Recorded information:
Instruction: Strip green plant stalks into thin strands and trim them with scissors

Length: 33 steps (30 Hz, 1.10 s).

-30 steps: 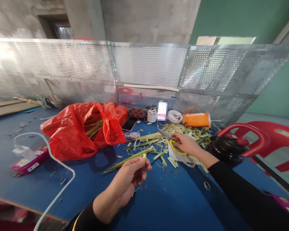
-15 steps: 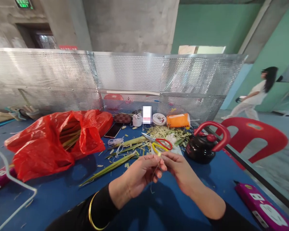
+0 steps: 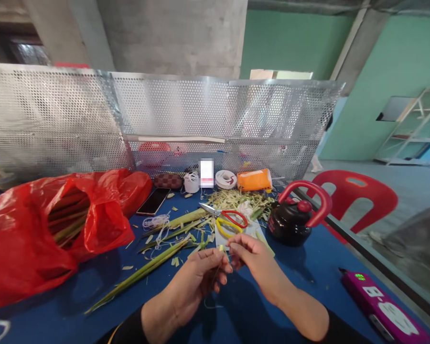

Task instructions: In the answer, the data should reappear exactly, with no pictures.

Answer space:
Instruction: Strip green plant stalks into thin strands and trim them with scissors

Length: 33 steps (30 Hz, 1.10 s).

-30 steps: 
-15 steps: 
+0 steps: 

No other output was requested.